▶ _Work to complete_: The material below contains a line with "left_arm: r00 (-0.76" and a line with "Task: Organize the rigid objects". Copy exactly those two lines and all lines between them.

▶ _Available data_:
=== Section Start ===

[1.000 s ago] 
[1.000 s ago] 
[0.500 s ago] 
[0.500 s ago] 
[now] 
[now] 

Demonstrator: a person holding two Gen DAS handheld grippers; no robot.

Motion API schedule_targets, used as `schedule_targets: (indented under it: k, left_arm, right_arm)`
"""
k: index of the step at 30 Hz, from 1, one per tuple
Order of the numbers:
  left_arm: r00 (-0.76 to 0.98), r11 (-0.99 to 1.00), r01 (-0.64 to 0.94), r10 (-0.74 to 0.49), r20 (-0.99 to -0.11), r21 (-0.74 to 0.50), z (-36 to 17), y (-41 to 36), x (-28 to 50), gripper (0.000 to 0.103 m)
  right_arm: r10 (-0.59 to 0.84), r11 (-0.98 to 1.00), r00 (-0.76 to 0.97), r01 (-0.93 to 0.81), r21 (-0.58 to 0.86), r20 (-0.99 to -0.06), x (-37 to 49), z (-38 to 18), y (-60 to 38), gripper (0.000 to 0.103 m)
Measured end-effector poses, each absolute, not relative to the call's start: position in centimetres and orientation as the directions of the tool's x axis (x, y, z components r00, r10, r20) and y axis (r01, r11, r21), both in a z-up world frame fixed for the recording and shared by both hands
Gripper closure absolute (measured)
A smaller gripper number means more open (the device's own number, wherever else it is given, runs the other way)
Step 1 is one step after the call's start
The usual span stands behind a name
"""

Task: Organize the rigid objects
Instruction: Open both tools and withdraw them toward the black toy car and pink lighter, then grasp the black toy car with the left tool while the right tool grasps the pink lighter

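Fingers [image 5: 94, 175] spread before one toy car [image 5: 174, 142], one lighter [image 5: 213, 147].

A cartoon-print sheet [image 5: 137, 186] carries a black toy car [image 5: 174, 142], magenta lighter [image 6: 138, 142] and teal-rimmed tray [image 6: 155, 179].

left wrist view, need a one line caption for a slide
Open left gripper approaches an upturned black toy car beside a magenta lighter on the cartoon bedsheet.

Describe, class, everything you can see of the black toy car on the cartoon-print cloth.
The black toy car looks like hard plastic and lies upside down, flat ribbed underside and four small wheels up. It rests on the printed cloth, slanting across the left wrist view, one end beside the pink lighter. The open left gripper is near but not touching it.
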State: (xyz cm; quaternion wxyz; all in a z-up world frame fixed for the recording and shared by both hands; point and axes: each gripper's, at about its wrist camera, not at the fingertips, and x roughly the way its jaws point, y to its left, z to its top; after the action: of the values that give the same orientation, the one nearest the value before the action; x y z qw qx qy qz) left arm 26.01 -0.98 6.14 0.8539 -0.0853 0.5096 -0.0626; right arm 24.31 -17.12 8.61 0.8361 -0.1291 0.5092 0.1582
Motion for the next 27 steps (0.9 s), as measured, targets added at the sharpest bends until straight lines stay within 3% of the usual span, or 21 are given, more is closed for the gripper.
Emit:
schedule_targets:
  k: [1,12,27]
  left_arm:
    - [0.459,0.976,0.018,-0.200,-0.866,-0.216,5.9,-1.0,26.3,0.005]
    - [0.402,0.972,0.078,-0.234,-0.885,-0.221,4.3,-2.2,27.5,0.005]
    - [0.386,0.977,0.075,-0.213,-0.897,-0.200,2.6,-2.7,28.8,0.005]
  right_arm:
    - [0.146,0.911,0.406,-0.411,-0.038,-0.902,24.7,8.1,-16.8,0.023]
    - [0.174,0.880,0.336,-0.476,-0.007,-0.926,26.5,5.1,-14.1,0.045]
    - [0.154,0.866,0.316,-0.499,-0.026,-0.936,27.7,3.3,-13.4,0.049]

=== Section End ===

▶ _Solution to the exercise_:
  left_arm: r00 (-0.76 to 0.98), r11 (-0.99 to 1.00), r01 (-0.64 to 0.94), r10 (-0.74 to 0.49), r20 (-0.99 to -0.11), r21 (-0.74 to 0.50), z (-36 to 17), y (-41 to 36), x (-28 to 50), gripper (0.000 to 0.103 m)
  right_arm: r10 (-0.59 to 0.84), r11 (-0.98 to 1.00), r00 (-0.76 to 0.97), r01 (-0.93 to 0.81), r21 (-0.58 to 0.86), r20 (-0.99 to -0.06), x (-37 to 49), z (-38 to 18), y (-60 to 38), gripper (0.000 to 0.103 m)
Measured end-effector poses, each absolute, not relative to the call's start: position in centimetres and orientation as the directions of the tool's x axis (x, y, z components r00, r10, r20) and y axis (r01, r11, r21), both in a z-up world frame fixed for the recording and shared by both hands
Gripper closure absolute (measured)
A smaller gripper number means more open (the device's own number, wherever else it is given, runs the other way)
Step 1 is one step after the call's start
The usual span stands behind a name
"""

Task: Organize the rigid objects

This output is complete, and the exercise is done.